• Description of the task
In the entries below, filter for the word "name" and copy every matching line.

(Data extracted from a collection)
□ □ □ □ □

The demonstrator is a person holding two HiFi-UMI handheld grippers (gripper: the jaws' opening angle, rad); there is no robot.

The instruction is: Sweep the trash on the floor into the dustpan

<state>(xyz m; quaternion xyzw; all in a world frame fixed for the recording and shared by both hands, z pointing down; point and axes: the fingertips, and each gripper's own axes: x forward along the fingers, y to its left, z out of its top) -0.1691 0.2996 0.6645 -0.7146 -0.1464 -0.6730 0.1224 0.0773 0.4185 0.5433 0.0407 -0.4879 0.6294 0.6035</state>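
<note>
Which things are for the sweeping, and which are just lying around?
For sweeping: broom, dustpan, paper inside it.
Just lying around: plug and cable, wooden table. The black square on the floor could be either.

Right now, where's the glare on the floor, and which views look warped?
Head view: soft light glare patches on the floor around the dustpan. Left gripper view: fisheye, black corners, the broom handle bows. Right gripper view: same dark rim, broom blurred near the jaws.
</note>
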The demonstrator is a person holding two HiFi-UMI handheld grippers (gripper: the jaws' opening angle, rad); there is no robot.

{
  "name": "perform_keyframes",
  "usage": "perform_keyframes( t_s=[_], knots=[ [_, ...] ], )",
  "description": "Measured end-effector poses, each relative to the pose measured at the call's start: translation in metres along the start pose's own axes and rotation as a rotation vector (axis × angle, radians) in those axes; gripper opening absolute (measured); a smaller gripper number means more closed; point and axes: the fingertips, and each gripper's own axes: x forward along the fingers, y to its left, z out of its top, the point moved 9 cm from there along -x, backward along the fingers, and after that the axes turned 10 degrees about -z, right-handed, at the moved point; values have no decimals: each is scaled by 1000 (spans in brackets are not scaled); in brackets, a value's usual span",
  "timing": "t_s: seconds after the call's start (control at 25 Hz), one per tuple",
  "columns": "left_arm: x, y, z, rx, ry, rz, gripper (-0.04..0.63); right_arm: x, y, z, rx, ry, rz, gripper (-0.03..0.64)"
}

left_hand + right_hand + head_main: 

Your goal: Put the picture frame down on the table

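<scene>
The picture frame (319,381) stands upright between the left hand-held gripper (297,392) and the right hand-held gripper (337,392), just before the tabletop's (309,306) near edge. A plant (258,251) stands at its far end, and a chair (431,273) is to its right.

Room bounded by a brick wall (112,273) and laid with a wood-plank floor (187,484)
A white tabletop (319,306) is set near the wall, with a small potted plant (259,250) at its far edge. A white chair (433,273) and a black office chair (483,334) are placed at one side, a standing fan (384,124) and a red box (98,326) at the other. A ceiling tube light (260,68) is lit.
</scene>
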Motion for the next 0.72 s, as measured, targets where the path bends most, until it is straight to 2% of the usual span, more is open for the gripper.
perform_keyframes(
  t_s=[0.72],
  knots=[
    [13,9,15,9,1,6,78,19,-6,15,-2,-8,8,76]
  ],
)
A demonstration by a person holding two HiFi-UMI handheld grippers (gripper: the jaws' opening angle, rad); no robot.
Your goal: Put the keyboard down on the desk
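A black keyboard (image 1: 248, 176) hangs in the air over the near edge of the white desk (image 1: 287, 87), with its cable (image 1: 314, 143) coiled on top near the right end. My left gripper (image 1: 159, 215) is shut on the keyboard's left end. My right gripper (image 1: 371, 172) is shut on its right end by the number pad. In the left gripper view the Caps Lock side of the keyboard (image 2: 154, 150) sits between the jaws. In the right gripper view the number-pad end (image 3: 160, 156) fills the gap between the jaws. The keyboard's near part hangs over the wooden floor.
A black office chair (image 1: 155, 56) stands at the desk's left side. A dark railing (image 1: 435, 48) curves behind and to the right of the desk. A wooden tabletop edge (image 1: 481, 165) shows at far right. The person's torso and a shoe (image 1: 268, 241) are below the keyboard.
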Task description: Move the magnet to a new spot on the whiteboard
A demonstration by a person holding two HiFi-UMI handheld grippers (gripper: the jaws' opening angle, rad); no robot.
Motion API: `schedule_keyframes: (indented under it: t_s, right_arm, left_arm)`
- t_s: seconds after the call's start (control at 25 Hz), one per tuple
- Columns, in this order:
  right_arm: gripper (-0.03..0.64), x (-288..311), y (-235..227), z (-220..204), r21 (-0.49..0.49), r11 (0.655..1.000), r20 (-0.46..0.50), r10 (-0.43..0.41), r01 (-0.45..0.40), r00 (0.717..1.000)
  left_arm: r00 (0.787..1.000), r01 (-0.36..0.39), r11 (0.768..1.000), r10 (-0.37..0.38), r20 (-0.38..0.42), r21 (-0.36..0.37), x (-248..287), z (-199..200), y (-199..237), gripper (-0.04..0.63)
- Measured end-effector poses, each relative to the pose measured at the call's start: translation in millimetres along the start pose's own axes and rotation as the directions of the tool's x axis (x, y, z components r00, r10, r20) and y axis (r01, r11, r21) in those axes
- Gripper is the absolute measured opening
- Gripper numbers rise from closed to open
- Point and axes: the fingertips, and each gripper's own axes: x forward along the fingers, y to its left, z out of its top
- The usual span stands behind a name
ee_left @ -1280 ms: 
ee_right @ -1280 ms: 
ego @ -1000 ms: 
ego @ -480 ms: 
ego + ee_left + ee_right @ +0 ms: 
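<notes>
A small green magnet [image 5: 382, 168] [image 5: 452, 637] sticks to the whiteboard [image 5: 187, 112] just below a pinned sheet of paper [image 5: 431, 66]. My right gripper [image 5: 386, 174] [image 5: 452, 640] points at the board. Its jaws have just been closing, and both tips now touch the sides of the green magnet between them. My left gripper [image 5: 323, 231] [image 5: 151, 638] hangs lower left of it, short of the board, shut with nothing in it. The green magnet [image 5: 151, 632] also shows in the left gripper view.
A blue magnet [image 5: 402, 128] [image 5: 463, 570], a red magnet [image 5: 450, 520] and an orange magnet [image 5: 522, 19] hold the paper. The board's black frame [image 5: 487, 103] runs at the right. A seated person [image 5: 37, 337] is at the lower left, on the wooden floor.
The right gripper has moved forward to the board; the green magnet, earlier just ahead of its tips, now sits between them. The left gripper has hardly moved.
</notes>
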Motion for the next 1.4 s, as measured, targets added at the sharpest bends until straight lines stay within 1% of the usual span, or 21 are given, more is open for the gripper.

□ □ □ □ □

• Your solution
  "name": "perform_keyframes",
- The usual span stands behind a name

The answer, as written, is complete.